== How to complete this task ==
Reproduce all of the data exactly as written.

%%

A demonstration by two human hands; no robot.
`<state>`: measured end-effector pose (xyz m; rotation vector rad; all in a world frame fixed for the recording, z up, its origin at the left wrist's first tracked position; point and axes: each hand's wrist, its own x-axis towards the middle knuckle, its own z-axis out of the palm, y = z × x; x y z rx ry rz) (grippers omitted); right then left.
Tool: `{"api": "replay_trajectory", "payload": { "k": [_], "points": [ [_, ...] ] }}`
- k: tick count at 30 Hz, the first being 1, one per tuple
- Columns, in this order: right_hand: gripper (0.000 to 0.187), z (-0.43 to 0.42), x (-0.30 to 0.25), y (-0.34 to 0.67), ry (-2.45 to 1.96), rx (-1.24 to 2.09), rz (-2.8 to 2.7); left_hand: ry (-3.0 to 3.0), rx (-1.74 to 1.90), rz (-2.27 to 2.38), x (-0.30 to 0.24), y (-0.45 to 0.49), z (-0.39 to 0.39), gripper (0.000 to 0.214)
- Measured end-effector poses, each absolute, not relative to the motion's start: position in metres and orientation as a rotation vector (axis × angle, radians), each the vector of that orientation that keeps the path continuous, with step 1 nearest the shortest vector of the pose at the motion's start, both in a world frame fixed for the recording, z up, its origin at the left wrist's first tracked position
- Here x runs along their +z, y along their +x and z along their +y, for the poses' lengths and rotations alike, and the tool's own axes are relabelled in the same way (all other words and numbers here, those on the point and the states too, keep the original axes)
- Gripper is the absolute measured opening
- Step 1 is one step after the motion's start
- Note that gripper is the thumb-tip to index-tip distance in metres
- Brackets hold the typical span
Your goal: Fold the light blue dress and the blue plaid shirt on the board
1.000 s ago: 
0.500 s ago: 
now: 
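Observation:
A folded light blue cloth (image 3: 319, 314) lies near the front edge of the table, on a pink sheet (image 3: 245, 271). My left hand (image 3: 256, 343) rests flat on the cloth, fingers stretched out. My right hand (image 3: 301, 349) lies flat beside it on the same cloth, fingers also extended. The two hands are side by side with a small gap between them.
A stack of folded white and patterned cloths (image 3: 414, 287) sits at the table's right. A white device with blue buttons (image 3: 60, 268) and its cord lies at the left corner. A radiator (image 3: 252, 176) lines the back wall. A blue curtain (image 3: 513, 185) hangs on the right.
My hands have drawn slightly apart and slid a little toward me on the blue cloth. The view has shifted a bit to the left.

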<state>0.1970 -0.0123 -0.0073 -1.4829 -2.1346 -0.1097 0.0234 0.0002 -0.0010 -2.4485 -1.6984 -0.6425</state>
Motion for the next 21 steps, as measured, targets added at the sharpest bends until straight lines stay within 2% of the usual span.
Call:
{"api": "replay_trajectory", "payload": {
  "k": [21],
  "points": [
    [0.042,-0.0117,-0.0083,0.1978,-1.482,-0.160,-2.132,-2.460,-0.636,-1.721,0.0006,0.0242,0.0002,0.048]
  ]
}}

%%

== Exercise answer ==
A demonstration by two human hands; no robot.
`<state>`: measured end-effector pose (xyz m; rotation vector rad; all in a world frame fixed for the recording, z up, its origin at the left wrist's first tracked position; point and axes: each hand's wrist, its own x-axis towards the middle knuckle, its own z-axis out of the palm, y = z × x; x y z rx ry rz) (grippers omitted); right then left.
Tool: `{"api": "replay_trajectory", "payload": { "k": [_], "points": [ [_, ...] ] }}`
- k: tick count at 30 Hz, the first being 1, one per tuple
- Columns, in this order: right_hand: gripper (0.000 to 0.187), z (-0.43 to 0.42), x (-0.30 to 0.25), y (-0.34 to 0.67), ry (-2.45 to 1.96), rx (-1.24 to 2.09), rz (-2.8 to 2.7); left_hand: ry (-3.0 to 3.0), rx (-1.74 to 1.90), rz (-2.27 to 2.38), x (-0.30 to 0.24), y (-0.45 to 0.49), z (-0.39 to 0.39), gripper (0.000 to 0.214)
- Measured end-effector poses, each absolute, not relative to the motion's start: position in metres and orientation as a rotation vector (axis × angle, radians), each the vector of that orientation that keeps the path continuous, with step 1 nearest the shortest vector of the pose at the motion's start, both in a world frame fixed for the recording, z up, its origin at the left wrist's first tracked position
- Here x runs along their +z, y along their +x and z along their +y, for the poses' lengths and rotations alike, and the tool's own axes are relabelled in the same way (all other words and numbers here, those on the point and the states too, keep the original axes)
- Gripper is the absolute measured opening
- Step 1 is one step after the motion's start
- Note that gripper is the thumb-tip to index-tip distance in metres
- Brackets hold the typical span
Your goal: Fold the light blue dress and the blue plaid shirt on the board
1.000 s ago: 
0.500 s ago: 
now: 
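Observation:
A folded light blue cloth (image 3: 319, 314) lies near the front edge of the table, on a pink sheet (image 3: 245, 271). My left hand (image 3: 256, 343) rests flat on the cloth, fingers stretched out. My right hand (image 3: 301, 349) lies flat beside it on the same cloth, fingers also extended. The two hands are side by side with a small gap between them.
A stack of folded white and patterned cloths (image 3: 414, 287) sits at the table's right. A white device with blue buttons (image 3: 60, 268) and its cord lies at the left corner. A radiator (image 3: 252, 176) lines the back wall. A blue curtain (image 3: 513, 185) hangs on the right.
My hands have drawn slightly apart and slid a little toward me on the blue cloth. The view has shifted a bit to the left.
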
<state>0.1970 -0.0123 -0.0073 -1.4829 -2.1346 -0.1097 0.0234 0.0002 -0.0010 -2.4485 -1.6984 -0.6425</state>
Motion for the next 21 steps, as measured, targets added at the sharpest bends until straight lines stay within 2% of the usual span.
Call:
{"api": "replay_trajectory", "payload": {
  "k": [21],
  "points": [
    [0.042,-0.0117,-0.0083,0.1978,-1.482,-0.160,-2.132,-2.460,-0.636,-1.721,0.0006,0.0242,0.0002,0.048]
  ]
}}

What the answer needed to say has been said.